• Task brief
Every record below must come back exactly as written, with the images dropped.

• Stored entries

━━━━━━━━

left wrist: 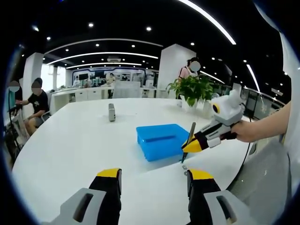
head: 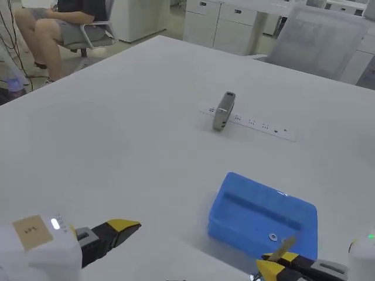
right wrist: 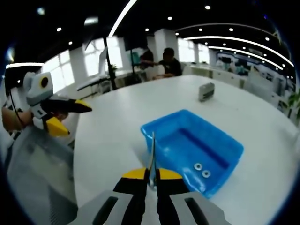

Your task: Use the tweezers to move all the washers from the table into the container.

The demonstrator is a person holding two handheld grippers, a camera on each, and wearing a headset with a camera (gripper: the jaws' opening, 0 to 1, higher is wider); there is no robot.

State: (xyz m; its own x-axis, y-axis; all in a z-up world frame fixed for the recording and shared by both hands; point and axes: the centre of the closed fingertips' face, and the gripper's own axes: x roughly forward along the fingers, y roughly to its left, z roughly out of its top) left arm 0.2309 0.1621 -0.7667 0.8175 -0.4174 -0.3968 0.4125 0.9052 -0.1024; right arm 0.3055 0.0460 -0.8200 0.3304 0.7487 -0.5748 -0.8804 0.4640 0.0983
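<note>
Right gripper (right wrist: 151,174), black jaws tipped yellow: clamped tight on a thin pair of metal tweezers (right wrist: 152,152). The tweezers stood out forward between the jaws. Their point lay at the near wall of the blue rectangular plastic container (right wrist: 174,123). Could not tell whether the point touched anything.

From the left gripper's side, the right gripper (left wrist: 192,145) sat just beside the container (left wrist: 157,145), held by a bare hand (left wrist: 246,131). The tweezers (left wrist: 189,140) were angled downward along the container's corner.

Left gripper (left wrist: 154,174): jaws wide apart, nothing between them. It hovered over the bare white table (left wrist: 70,154), well apart from the container. In the head view it sat low and to the left (head: 126,227), and the right gripper (head: 275,266) low and to the right.

Washers: two small metal ring washers (right wrist: 198,166) lay side by side on the container's floor, near its far end wall. In the head view, one washer (head: 273,237) showed inside the container (head: 234,225), just beyond the tweezers (head: 285,244).

Farther out: a small grey block (head: 223,111) standing on a flat white power strip (head: 258,126) near mid-table. A leafy potted plant (left wrist: 192,89) at the table's far edge. A seated person (head: 58,29) beyond the table.
</note>
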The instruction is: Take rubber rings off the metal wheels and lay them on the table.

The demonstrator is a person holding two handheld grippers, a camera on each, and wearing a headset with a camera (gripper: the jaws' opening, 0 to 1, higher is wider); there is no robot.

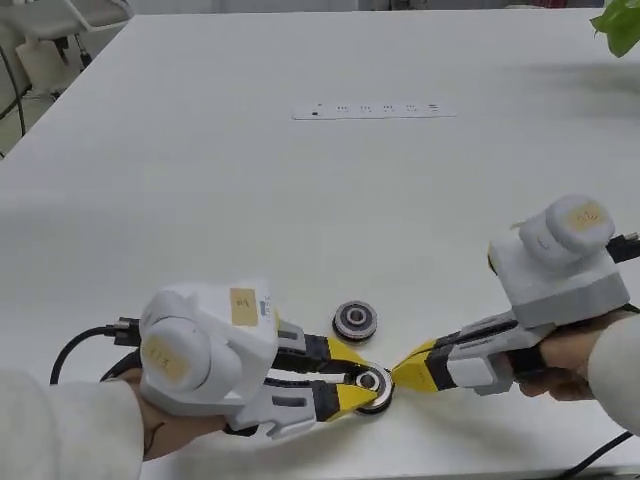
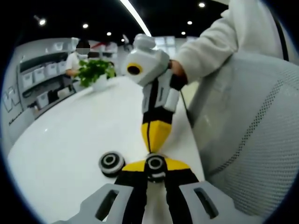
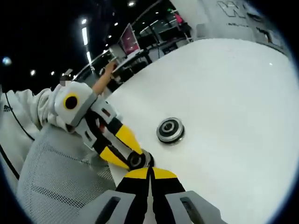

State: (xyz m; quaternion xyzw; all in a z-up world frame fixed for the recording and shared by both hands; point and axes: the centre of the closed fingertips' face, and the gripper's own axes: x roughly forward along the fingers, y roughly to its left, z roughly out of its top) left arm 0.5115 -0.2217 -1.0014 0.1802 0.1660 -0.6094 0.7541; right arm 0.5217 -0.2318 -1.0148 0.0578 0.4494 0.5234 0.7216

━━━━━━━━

• Output below
left wrist: 
head: 
right wrist: 

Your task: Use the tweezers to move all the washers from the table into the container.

The demonstrator is a person holding two handheld grippers, a camera on each, and wearing a headset with a camera (gripper: the jaws' opening, 0 to 1, higher is wider); there is no robot.

State: (xyz m; its own x-axis, y-axis; all in a z-up world frame fixed for the recording and shared by both hands; point and axes: the centre of the closed fingertips' face, and the gripper's own axes: x roughly forward along the fingers, y roughly to its left, z roughly out of its top) left arm 0.2309 0.1621 -0.7667 0.8175 -0.4174 -0.3968 0.4125 0.9052 -0.1024; right arm 0.3055 0.0460 -0.8200 0.3304 0.7487 -0.5748 -0.8804 0.4640 0.0983
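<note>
Right gripper (right wrist: 151,174), black jaws tipped yellow: clamped tight on a thin pair of metal tweezers (right wrist: 152,152). The tweezers stood out forward between the jaws. Their point lay at the near wall of the blue rectangular plastic container (right wrist: 174,123). Could not tell whether the point touched anything.

From the left gripper's side, the right gripper (left wrist: 192,145) sat just beside the container (left wrist: 157,145), held by a bare hand (left wrist: 246,131). The tweezers (left wrist: 189,140) were angled downward along the container's corner.

Left gripper (left wrist: 154,174): jaws wide apart, nothing between them. It hovered over the bare white table (left wrist: 70,154), well apart from the container. In the head view it sat low and to the left (head: 126,227), and the right gripper (head: 275,266) low and to the right.

Washers: two small metal ring washers (right wrist: 198,166) lay side by side on the container's floor, near its far end wall. In the head view, one washer (head: 273,237) showed inside the container (head: 234,225), just beyond the tweezers (head: 285,244).

Farther out: a small grey block (head: 223,111) standing on a flat white power strip (head: 258,126) near mid-table. A leafy potted plant (left wrist: 192,89) at the table's far edge. A seated person (head: 58,29) beyond the table.
</note>
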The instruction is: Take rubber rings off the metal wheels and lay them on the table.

The demonstrator is a person holding two handheld grippers, a camera on each, and wearing a headset with a camera (gripper: the jaws' opening, 0 to 1, higher is wider); there is no robot.


State: (xyz m; quaternion xyzw; all in a z-up world frame fixed for the recording and shared by both hands; point and axes: the centre of the closed fingertips' face, and the gripper's own axes: x roughly forward along the fingers, y roughly to its left, z roughly out of its top) left arm 0.5115 -0.2217 -1.0014 0.1802 0.1660 -0.6094 0.7541; right arm 0.5217 -0.2318 -1.0148 0.0578 0.4494 0.5234 0.7216

Work on the answer is now done.